» **About this exercise**:
In the entries below, find every line with the string "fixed" and copy it.
▼▼▼
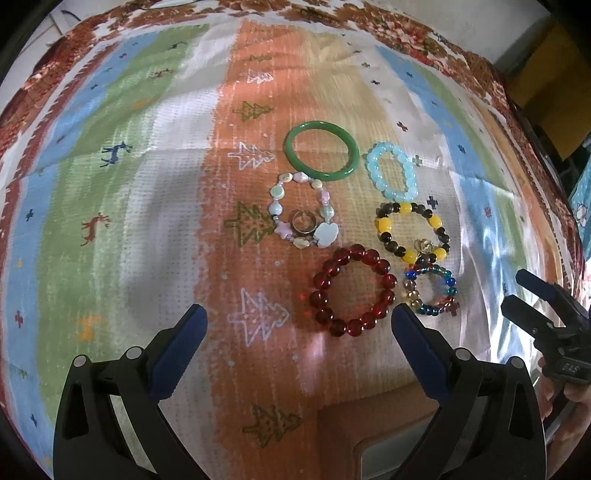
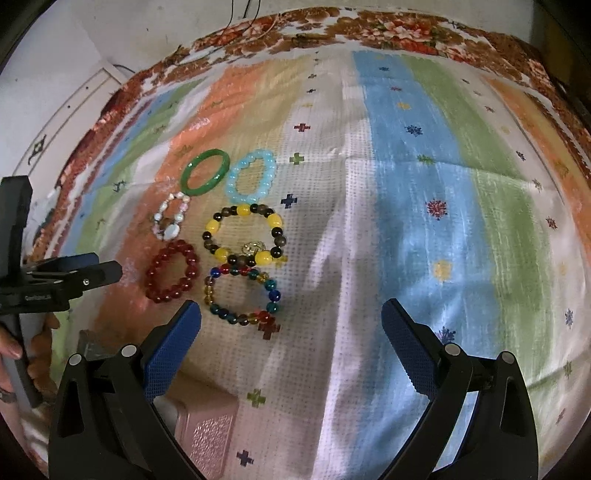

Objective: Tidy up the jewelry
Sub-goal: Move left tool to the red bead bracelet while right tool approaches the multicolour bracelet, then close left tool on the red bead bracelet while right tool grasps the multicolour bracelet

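Note:
Several bracelets lie on a striped cloth: a green bangle (image 1: pixel 321 150) (image 2: pixel 205 171), a pale blue bead bracelet (image 1: pixel 392 171) (image 2: pixel 252 176), a pastel charm bracelet (image 1: pixel 303 209) (image 2: pixel 169 218) with a metal ring (image 1: pixel 303 222) inside it, a yellow-and-dark bead bracelet (image 1: pixel 410 232) (image 2: pixel 243 232), a red bead bracelet (image 1: pixel 351 290) (image 2: pixel 172 270) and a multicoloured bead bracelet (image 1: pixel 431 290) (image 2: pixel 242 295). My left gripper (image 1: pixel 299 323) is open, just short of the red bracelet. My right gripper (image 2: pixel 291 317) is open, right of the multicoloured bracelet.
A pink box (image 2: pixel 207 432) (image 1: pixel 380 432) sits at the near edge below the bracelets. The other gripper shows at the right edge of the left wrist view (image 1: pixel 546 325) and the left edge of the right wrist view (image 2: pixel 55 280). A floral cloth (image 2: pixel 332 22) borders the far side.

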Available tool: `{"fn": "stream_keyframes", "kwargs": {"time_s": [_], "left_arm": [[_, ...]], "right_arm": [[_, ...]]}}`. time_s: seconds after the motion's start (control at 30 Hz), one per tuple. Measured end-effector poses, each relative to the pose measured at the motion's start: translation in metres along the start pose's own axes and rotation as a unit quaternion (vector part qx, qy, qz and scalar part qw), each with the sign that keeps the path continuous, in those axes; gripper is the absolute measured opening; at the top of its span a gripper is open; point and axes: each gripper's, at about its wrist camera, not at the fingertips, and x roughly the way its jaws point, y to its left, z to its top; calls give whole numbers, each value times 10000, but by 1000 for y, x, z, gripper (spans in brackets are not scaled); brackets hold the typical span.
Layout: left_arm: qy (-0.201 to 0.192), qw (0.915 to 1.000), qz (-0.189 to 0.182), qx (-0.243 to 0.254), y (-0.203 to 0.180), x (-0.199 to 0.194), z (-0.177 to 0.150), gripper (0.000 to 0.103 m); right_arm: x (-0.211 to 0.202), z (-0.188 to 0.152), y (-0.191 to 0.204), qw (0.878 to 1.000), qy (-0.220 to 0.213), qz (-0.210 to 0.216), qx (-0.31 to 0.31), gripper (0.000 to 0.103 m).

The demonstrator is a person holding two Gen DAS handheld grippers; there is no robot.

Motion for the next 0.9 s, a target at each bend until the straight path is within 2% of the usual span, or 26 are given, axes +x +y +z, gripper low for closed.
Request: {"fn": "stream_keyframes", "kwargs": {"time_s": [0.13, 0.27, 0.53, 0.63, 0.83, 0.87, 0.9], "left_arm": [[136, 9999, 16, 68, -2, 11, 5, 97], [357, 9992, -119, 154, -5, 22, 9, 94], [568, 9974, 103, 435, -12, 45, 15, 87], [541, 9967, 243, 551, -18, 49, 19, 84], [533, 9912, 697, 993, -32, 60, 22, 76], [526, 9911, 733, 977, -32, 60, 22, 74], [507, 9910, 778, 962, -32, 59, 23, 66]], "right_arm": [[12, 5, 3, 9998, 115, -105, -120, 99], [25, 7, 7, 9991, 268, -213, -242, 99], [42, 8, 9, 9983, 468, -230, -273, 98], [49, 9, 10, 9978, 551, -231, -297, 86], [62, 10, 15, 9961, 634, -428, -451, 80], [63, 10, 15, 9958, 639, -461, -459, 78], [64, 9, 15, 9957, 645, -479, -461, 75]]}}
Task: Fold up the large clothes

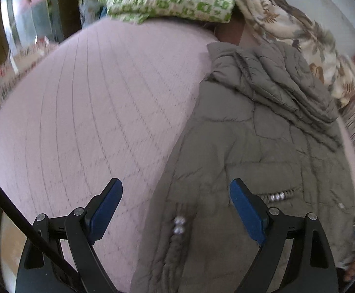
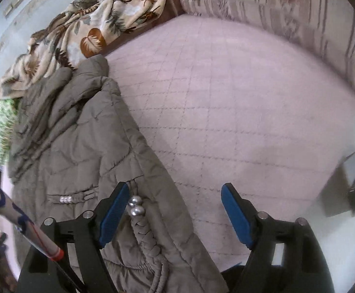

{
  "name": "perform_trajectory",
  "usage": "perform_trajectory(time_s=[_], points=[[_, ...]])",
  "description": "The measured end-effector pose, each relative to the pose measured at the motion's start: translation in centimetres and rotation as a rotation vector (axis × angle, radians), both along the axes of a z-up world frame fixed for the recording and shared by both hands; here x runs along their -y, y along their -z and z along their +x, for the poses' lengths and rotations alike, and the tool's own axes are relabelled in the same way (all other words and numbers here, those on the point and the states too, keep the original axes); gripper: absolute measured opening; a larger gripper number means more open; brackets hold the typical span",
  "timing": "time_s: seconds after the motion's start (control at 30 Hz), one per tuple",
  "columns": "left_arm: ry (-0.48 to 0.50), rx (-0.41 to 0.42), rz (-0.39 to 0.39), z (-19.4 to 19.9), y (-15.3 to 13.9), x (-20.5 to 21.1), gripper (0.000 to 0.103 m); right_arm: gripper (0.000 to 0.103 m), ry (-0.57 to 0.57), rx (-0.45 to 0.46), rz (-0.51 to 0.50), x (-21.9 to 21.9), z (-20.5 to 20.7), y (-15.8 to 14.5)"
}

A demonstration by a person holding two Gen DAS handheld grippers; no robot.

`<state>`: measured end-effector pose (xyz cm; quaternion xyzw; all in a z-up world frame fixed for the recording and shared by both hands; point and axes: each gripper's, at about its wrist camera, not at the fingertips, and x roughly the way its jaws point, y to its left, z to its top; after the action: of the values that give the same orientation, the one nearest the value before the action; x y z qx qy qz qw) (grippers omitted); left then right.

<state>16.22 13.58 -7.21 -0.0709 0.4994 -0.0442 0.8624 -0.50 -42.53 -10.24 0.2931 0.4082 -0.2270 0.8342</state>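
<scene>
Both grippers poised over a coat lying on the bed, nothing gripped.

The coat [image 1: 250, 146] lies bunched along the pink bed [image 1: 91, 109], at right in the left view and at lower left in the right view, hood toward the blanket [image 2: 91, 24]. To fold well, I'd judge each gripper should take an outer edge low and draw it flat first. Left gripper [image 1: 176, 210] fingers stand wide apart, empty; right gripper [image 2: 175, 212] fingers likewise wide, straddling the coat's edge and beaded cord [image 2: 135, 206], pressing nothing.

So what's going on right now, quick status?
Left gripper open, empty. Right gripper open, empty, over jacket edge. Grey-brown puffer jacket lies crumpled, unfolded, on pink bedspread. Leaf-print blanket touches its far end.
</scene>
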Motion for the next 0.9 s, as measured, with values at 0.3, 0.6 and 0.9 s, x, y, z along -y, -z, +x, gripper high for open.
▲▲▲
» **Output for this task**:
  "description": "The measured end-effector pose, each relative to the pose measured at the motion's start: translation in centimetres and rotation as a rotation vector (axis × angle, radians), both along the axes of a z-up world frame fixed for the recording and shared by both hands; here x runs along their -y, y along their -z and z along their +x, for the poses' lengths and rotations alike, and the tool's own axes are relabelled in the same way (all other words and numbers here, those on the point and the states too, keep the original axes); gripper: absolute measured opening; a larger gripper number means more open; brackets hold the typical span",
`<state>`: measured end-effector pose (xyz cm; quaternion xyzw; all in a z-up world frame fixed for the recording and shared by both hands; point and axes: each gripper's, at about its wrist camera, not at the fingertips, and x roughly the way its jaws point, y to its left, z to its top; after the action: of the values that give the same orientation, the one nearest the value before the action; x y z qx qy qz qw) (grippers omitted); left then right.

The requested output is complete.